**Your goal**
Exact copy, no pictures: output each line below as it stands.

####

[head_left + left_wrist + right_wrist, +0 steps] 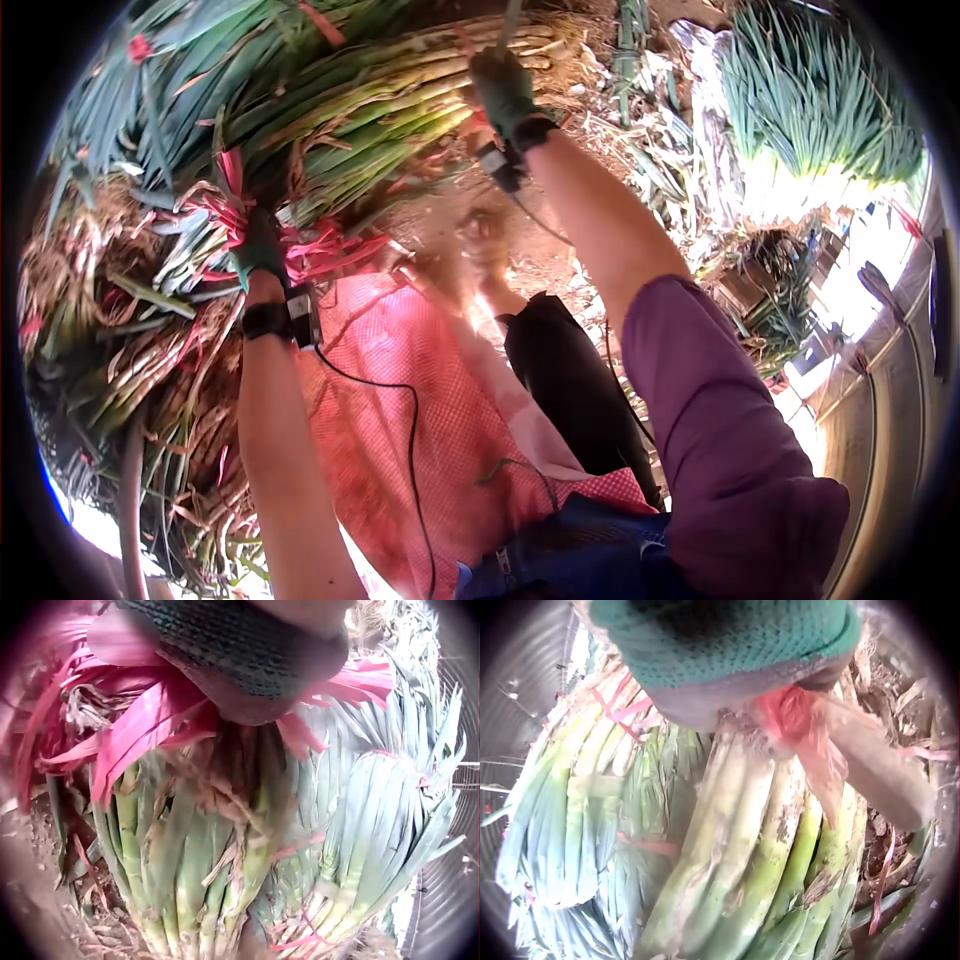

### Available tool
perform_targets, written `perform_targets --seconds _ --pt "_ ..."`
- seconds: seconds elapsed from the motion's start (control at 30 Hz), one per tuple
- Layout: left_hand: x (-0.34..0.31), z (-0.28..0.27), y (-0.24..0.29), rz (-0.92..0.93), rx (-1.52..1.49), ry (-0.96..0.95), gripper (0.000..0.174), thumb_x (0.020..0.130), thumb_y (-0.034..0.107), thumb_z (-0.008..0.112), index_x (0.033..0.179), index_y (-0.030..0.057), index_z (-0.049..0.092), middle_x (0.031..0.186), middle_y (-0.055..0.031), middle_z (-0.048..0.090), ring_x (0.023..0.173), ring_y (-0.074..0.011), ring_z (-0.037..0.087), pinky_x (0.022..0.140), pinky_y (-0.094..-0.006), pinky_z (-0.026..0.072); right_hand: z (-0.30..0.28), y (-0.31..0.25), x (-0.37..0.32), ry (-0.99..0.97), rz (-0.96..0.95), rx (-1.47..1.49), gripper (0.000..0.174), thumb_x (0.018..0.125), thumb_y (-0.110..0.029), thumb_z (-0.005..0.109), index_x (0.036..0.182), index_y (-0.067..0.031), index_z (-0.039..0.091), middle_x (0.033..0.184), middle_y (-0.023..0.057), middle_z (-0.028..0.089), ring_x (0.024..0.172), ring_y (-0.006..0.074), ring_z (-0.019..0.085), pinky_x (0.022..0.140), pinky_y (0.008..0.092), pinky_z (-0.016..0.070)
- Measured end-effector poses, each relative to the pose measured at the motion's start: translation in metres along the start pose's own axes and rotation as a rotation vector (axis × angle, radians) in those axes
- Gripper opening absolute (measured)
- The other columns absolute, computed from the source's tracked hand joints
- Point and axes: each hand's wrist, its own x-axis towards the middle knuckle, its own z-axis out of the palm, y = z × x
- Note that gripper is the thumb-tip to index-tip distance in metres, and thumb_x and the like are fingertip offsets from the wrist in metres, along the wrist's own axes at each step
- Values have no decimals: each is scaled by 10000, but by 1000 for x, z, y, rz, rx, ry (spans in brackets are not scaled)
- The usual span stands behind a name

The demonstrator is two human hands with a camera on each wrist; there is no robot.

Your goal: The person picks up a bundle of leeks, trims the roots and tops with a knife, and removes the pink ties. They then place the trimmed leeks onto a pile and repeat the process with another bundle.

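Note:
In the head view my gloved left hand [262,245] grips a bunch of pink plastic strips [325,248], which stick out on both sides of it. In the left wrist view the strips fan out under the glove, over the leaf end of a bundle of green onions [187,862]. At the pale root end of the onions [440,80] is my gloved right hand [503,88]. It holds a knife, whose blurred grey blade [885,769] points away from the glove. A red plastic wrap [787,712] shows beside the right glove. Fingertips of both hands are hidden.
More green onions [820,100] stand bundled at the upper right. A heap of dry leaves [100,240] lies on the left. Pink mesh cloth [400,370] covers my lap. Cables run along both forearms, and a ribbed wall [890,420] curves at the right.

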Motion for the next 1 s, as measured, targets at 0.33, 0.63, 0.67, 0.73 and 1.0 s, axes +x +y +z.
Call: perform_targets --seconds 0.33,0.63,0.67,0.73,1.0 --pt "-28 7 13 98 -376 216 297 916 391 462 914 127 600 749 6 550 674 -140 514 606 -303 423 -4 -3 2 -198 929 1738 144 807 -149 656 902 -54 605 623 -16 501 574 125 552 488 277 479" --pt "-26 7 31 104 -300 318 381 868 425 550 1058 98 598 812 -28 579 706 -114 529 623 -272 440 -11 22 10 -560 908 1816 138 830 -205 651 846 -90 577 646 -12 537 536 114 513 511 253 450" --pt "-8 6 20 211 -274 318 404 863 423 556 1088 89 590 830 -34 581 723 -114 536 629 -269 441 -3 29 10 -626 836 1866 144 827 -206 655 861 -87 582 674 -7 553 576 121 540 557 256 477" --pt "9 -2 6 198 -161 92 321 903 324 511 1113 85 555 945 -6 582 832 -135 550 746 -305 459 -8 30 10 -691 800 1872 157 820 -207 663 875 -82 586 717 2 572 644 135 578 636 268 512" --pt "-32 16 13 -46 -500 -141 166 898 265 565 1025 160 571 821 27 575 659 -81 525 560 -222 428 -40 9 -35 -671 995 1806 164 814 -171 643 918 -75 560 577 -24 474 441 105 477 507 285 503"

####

**Problem solution**
[head_left + left_wrist + right_wrist, +0 steps] 

### Available tool
perform_targets, written `perform_targets --seconds _ --pt "_ ..."`
- seconds: seconds elapsed from the motion's start (control at 30 Hz), one per tuple
- Layout: left_hand: x (-0.34..0.31), z (-0.28..0.27), y (-0.24..0.29), rz (-0.92..0.93), rx (-1.52..1.49), ry (-0.96..0.95), gripper (0.000..0.174), thumb_x (0.020..0.130), thumb_y (-0.034..0.107), thumb_z (-0.008..0.112), index_x (0.033..0.179), index_y (-0.030..0.057), index_z (-0.049..0.092), middle_x (0.031..0.186), middle_y (-0.055..0.031), middle_z (-0.048..0.090), ring_x (0.023..0.173), ring_y (-0.074..0.011), ring_z (-0.037..0.087), pinky_x (0.022..0.140), pinky_y (-0.094..-0.006), pinky_z (-0.026..0.072); right_hand: z (-0.30..0.28), y (-0.31..0.25), x (-0.37..0.32), ry (-0.99..0.97), rz (-0.96..0.95), rx (-1.47..1.49), gripper (0.000..0.174), thumb_x (0.018..0.125), thumb_y (-0.110..0.029), thumb_z (-0.005..0.109), index_x (0.036..0.182), index_y (-0.067..0.031), index_z (-0.039..0.091), middle_x (0.033..0.184), middle_y (-0.023..0.057), middle_z (-0.028..0.089), ring_x (0.024..0.172), ring_y (-0.006..0.074), ring_z (-0.019..0.085), pinky_x (0.022..0.140), pinky_y (0.008..0.092), pinky_z (-0.016..0.070)
- Measured end-effector poses, each relative to the pose measured at the motion's start: translation in metres along the start pose's own axes and rotation as a rotation vector (axis × angle, radians) in those axes
- Gripper opening absolute (measured)
- The other columns absolute, computed from the source's tracked hand joints
- Point and axes: each hand's wrist, its own x-axis towards the middle knuckle, its own z-axis out of the palm, y = z × x
- Note that gripper is the thumb-tip to index-tip distance in metres, and thumb_x and the like are fingertip offsets from the wrist in metres, along the wrist's own axes at each step
- Values have no decimals: each is scaled by 10000, but by 1000 for x, z, y, rz, rx, ry (spans in brackets are not scaled)
- The usual span stands behind a name

The demonstrator is two human hands with a camera on each wrist; there is no robot.

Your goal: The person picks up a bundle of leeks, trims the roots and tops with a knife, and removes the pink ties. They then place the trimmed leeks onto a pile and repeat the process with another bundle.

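Note:
In the head view my gloved left hand [262,245] grips a bunch of pink plastic strips [325,248], which stick out on both sides of it. In the left wrist view the strips fan out under the glove, over the leaf end of a bundle of green onions [187,862]. At the pale root end of the onions [440,80] is my gloved right hand [503,88]. It holds a knife, whose blurred grey blade [885,769] points away from the glove. A red plastic wrap [787,712] shows beside the right glove. Fingertips of both hands are hidden.
More green onions [820,100] stand bundled at the upper right. A heap of dry leaves [100,240] lies on the left. Pink mesh cloth [400,370] covers my lap. Cables run along both forearms, and a ribbed wall [890,420] curves at the right.
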
Motion for the next 1 s, as measured, targets at 0.33, 0.63, 0.67, 0.73 and 1.0 s, axes +x +y +z.
Call: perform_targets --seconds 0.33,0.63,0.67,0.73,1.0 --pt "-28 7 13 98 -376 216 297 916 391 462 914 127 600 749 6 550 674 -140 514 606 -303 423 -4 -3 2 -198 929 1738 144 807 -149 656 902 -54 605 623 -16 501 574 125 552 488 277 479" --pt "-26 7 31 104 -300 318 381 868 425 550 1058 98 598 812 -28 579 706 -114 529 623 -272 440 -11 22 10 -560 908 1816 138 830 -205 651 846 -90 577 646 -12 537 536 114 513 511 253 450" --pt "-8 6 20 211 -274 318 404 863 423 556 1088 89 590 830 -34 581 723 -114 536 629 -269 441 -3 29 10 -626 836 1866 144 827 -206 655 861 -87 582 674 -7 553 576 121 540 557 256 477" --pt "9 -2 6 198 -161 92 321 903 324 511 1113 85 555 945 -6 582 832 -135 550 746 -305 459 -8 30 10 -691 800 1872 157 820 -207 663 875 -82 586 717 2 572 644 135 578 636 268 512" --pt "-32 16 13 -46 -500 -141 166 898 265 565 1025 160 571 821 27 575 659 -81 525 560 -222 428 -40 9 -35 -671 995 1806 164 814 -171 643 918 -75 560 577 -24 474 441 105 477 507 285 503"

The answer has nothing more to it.